Exercise
Retype, exactly as they appear below, the lines between the line holding "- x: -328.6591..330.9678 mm" and the line holding "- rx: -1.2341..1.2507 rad", both ends included.

Data excerpt
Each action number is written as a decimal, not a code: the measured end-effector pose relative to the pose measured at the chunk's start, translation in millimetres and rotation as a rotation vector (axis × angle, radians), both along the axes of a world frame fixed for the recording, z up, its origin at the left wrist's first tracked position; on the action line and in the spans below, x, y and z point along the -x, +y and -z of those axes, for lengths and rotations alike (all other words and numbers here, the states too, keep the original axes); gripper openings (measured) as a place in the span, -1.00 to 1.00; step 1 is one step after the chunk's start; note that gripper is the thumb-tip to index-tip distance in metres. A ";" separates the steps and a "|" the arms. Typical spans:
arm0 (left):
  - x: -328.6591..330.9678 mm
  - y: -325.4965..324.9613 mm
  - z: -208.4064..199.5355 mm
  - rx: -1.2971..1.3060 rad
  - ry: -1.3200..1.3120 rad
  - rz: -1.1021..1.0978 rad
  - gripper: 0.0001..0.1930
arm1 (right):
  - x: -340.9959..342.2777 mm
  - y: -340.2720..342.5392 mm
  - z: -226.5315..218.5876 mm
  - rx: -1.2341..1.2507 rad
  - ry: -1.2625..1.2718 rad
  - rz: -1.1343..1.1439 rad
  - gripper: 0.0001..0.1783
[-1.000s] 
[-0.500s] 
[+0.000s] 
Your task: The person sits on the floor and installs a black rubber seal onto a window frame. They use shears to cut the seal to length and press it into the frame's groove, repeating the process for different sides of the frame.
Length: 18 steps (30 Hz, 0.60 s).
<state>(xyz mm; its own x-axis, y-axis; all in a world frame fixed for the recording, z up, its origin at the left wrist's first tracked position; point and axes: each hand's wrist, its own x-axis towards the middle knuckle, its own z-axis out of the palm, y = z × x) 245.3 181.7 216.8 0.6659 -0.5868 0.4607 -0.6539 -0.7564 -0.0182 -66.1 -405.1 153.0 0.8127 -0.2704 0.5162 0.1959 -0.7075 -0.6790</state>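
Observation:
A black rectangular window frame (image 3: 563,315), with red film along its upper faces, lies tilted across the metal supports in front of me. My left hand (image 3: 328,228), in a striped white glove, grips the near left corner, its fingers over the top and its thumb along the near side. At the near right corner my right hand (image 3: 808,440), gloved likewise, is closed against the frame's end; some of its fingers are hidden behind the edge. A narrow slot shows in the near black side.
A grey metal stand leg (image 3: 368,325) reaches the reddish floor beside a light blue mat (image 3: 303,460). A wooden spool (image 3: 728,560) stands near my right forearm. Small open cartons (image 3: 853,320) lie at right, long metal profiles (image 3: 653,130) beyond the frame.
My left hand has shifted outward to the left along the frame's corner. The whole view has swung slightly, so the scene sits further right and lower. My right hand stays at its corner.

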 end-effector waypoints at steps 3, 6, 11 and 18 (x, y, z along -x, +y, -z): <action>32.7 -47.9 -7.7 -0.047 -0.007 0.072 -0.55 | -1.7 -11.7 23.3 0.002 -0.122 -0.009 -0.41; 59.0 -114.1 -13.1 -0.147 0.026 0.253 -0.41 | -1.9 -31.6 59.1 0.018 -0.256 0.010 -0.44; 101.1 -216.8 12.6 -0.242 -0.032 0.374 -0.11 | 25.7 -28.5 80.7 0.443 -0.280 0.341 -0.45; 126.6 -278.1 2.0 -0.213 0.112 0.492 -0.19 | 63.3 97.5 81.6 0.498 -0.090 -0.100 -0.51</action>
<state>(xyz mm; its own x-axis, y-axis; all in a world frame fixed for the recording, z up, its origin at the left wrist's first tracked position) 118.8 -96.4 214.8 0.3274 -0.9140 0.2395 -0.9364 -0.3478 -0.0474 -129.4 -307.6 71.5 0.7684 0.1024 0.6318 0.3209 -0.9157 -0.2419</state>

Written solution
  - x: -328.6591..330.9678 mm
  - y: -325.4965..324.9613 mm
  - z: -208.4064..199.5355 mm
  - rx: -1.2971..1.3060 rad
  - ry: -1.3200..1.3120 rad
  - rz: -1.1021..1.0978 rad
  - gripper: 0.0001..0.1930
arm1 (right):
  - x: -340.9959..342.2777 mm
  - y: -340.2720..342.5392 mm
  - z: -226.5315..218.5876 mm
  - rx: -1.2341..1.2507 rad

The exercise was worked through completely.